1. Prerequisites to participate in the General Meeting

Any shareholder, regardless of the number of shares held and the way they are held (registered and/or bearer form), may participate in the General Meeting.

In compliance with article R. 22-10-28 of the French commercial code, this right is subject to the registration of the shares, no later than the 2nd business day preceding the General Meeting, i.e. Friday, July 1, 2022 at 00:00 (Paris time) ("D-2"), evidenced for the:

  • Registered shares (held in direct or administered account): by the registration of the shares in their name in the share account held for the Company by CACEIS CORPORATE TRUST,
  • Bearer shares: by the registration of the shares in the bearer share account held by the banking or financial institution with which the shares are registered, duly evidenced by a certificate of participation issued by this latter, where appropriate by electronic means, attached to the postal and proxy voting form (the "Single Form").

The Single Form with respect to:

  • Registered shares (held in direct or administered account): is sent automatically with the notice of meeting brochure, without the need for the shareholder to request it;
  • Bearer shares: is available on the Company's website (www.ubisoft.com - Investors Center
    - General Meeting - 2022) or may be obtained from CACEIS CORPORATE TRUST - Service Assemblées Générales Centralisées - 12, place des États-Unis - CS 40083 - 92549 MONTROUGE CEDEX ("CACEIS"). The request must be made by simple letter at the latest 6 days preceding the General Meeting, i.e. Wednesday, June 29, 2022 before midnight.

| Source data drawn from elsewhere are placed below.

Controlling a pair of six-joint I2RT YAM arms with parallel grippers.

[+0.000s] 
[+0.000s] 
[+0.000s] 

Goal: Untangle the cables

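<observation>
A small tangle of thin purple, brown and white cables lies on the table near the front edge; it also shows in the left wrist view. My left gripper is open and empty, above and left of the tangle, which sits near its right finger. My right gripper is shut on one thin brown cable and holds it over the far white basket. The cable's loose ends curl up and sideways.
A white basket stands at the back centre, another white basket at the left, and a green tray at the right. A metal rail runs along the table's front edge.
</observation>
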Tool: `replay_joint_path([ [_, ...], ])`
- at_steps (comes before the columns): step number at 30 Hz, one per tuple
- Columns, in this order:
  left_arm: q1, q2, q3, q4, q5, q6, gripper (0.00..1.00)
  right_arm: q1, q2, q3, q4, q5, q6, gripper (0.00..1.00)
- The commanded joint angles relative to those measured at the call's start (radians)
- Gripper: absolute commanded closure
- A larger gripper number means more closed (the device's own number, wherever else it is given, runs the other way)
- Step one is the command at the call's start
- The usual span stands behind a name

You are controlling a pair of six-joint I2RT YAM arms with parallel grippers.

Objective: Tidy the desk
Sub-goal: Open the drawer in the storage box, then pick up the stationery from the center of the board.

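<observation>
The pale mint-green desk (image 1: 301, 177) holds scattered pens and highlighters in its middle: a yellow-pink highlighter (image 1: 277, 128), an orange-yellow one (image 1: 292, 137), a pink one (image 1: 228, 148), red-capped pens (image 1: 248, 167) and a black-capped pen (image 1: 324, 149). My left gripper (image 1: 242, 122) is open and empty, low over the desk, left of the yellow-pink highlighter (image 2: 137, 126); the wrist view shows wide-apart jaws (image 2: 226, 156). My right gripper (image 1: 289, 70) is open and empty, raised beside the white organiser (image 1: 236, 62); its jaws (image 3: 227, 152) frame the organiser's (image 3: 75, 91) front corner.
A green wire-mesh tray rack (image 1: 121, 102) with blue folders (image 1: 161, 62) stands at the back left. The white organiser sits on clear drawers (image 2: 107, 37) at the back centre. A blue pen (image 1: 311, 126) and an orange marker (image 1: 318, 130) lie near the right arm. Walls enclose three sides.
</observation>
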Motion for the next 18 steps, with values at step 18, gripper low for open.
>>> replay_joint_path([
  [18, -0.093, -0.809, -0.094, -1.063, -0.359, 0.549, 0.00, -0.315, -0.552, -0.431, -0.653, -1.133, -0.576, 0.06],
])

The Single Form is available on the Company's website since Tuesday, June 14, 2022, i.e. 21 days before the General Meeting.

2. Methods for participating in the General Meeting

The shareholders may choose one of the following three methods of participation:

  • attend the General Meeting in person;
  • vote remotely (postal voting form or e-voting, as the case maybe);
  • be represented and grant a proxy to the Chairman of the Meeting, to his/her spouse or partner to whom he/she is bound by a Civil Solidarity Pact, to another shareholder, or to any individual or legal entity of his/her choice under the conditions provided for by articles L. 225-106 and L. 22-10-39 of the French commercial code or, even, without specifying any representative - it being stated that in the case of a proxy granted without mention of a representative, the Chairman of the Meeting will vote in favour of draft resolutions presented or adopted by the Board of directors and against all other draft resolutions.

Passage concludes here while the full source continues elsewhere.